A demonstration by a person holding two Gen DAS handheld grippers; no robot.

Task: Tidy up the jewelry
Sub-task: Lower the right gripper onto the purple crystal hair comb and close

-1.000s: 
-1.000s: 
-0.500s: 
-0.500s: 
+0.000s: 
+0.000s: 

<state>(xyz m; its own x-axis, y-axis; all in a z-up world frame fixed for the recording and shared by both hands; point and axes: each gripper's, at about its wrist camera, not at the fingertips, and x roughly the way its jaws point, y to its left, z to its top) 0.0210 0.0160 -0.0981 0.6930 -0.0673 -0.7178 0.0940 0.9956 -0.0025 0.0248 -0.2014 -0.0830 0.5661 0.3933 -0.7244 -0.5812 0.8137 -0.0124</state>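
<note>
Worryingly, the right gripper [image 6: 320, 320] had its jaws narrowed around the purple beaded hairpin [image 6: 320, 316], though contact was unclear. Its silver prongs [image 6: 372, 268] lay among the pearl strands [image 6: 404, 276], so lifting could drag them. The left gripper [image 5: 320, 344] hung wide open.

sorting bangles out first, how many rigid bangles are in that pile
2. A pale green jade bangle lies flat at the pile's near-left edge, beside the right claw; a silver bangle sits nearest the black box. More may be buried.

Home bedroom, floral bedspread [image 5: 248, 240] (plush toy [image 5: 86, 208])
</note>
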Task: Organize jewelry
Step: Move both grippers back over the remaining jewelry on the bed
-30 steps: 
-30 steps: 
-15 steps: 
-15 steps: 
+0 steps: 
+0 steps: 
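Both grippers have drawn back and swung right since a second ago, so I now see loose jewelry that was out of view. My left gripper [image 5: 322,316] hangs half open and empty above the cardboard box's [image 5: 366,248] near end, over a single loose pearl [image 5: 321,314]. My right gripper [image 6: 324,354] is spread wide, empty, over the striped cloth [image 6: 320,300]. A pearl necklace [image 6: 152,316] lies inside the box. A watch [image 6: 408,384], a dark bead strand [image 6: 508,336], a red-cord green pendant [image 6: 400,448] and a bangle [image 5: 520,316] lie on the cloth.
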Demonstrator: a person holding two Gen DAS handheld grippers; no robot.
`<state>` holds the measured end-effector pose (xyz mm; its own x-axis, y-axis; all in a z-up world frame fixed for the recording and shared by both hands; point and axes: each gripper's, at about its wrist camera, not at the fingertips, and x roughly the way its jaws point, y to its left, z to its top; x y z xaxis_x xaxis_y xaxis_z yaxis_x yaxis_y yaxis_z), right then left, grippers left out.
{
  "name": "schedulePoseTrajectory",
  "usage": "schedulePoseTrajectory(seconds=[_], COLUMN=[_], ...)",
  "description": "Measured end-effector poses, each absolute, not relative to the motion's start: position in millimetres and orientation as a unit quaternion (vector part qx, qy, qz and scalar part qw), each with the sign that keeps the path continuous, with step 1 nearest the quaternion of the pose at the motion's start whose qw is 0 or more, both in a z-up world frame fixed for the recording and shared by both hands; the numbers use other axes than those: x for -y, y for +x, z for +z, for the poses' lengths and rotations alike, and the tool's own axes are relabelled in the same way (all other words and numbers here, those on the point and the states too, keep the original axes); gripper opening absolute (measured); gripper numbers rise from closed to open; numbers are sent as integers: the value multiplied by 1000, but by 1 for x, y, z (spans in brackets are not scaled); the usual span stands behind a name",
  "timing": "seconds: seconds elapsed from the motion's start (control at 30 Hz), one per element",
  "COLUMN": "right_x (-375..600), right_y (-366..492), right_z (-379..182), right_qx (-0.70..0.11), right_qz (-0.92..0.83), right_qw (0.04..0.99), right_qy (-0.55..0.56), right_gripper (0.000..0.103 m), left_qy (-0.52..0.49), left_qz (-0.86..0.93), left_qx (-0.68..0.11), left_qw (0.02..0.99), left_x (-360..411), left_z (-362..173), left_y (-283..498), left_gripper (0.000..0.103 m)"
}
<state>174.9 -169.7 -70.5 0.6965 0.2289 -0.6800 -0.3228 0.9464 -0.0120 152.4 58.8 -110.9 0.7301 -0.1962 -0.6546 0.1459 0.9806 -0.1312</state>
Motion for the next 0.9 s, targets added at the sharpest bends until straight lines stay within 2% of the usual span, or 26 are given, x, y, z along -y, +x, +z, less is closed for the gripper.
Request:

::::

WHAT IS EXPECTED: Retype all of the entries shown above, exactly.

THE COMPLETED TASK:
A demonstration by a person holding two Gen DAS handheld grippers; no robot.

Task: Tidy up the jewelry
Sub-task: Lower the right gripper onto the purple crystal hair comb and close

-1.000s: 
-1.000s: 
-0.500s: 
-0.500s: 
+0.000s: 
+0.000s: 

<state>(xyz m; its own x-axis, y-axis; all in a z-up world frame fixed for the recording and shared by both hands; point and axes: each gripper's, at about its wrist camera, not at the fingertips, and x roughly the way its jaws point, y to its left, z to its top) 0.0210 0.0160 -0.0981 0.6930 -0.0673 -0.7178 0.0940 0.9956 -0.0025 0.0248 -0.2014 -0.0830 0.5661 0.3933 -0.7244 -0.5812 0.8137 -0.0124</state>
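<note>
Worryingly, the right gripper [image 6: 320, 320] had its jaws narrowed around the purple beaded hairpin [image 6: 320, 316], though contact was unclear. Its silver prongs [image 6: 372, 268] lay among the pearl strands [image 6: 404, 276], so lifting could drag them. The left gripper [image 5: 320, 344] hung wide open.

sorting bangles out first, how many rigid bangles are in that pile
2. A pale green jade bangle lies flat at the pile's near-left edge, beside the right claw; a silver bangle sits nearest the black box. More may be buried.

Home bedroom, floral bedspread [image 5: 248, 240] (plush toy [image 5: 86, 208])
</note>
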Task: Organize jewelry
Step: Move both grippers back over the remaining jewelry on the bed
-30 steps: 
-30 steps: 
-15 steps: 
-15 steps: 
+0 steps: 
+0 steps: 
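Both grippers have drawn back and swung right since a second ago, so I now see loose jewelry that was out of view. My left gripper [image 5: 322,316] hangs half open and empty above the cardboard box's [image 5: 366,248] near end, over a single loose pearl [image 5: 321,314]. My right gripper [image 6: 324,354] is spread wide, empty, over the striped cloth [image 6: 320,300]. A pearl necklace [image 6: 152,316] lies inside the box. A watch [image 6: 408,384], a dark bead strand [image 6: 508,336], a red-cord green pendant [image 6: 400,448] and a bangle [image 5: 520,316] lie on the cloth.
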Demonstrator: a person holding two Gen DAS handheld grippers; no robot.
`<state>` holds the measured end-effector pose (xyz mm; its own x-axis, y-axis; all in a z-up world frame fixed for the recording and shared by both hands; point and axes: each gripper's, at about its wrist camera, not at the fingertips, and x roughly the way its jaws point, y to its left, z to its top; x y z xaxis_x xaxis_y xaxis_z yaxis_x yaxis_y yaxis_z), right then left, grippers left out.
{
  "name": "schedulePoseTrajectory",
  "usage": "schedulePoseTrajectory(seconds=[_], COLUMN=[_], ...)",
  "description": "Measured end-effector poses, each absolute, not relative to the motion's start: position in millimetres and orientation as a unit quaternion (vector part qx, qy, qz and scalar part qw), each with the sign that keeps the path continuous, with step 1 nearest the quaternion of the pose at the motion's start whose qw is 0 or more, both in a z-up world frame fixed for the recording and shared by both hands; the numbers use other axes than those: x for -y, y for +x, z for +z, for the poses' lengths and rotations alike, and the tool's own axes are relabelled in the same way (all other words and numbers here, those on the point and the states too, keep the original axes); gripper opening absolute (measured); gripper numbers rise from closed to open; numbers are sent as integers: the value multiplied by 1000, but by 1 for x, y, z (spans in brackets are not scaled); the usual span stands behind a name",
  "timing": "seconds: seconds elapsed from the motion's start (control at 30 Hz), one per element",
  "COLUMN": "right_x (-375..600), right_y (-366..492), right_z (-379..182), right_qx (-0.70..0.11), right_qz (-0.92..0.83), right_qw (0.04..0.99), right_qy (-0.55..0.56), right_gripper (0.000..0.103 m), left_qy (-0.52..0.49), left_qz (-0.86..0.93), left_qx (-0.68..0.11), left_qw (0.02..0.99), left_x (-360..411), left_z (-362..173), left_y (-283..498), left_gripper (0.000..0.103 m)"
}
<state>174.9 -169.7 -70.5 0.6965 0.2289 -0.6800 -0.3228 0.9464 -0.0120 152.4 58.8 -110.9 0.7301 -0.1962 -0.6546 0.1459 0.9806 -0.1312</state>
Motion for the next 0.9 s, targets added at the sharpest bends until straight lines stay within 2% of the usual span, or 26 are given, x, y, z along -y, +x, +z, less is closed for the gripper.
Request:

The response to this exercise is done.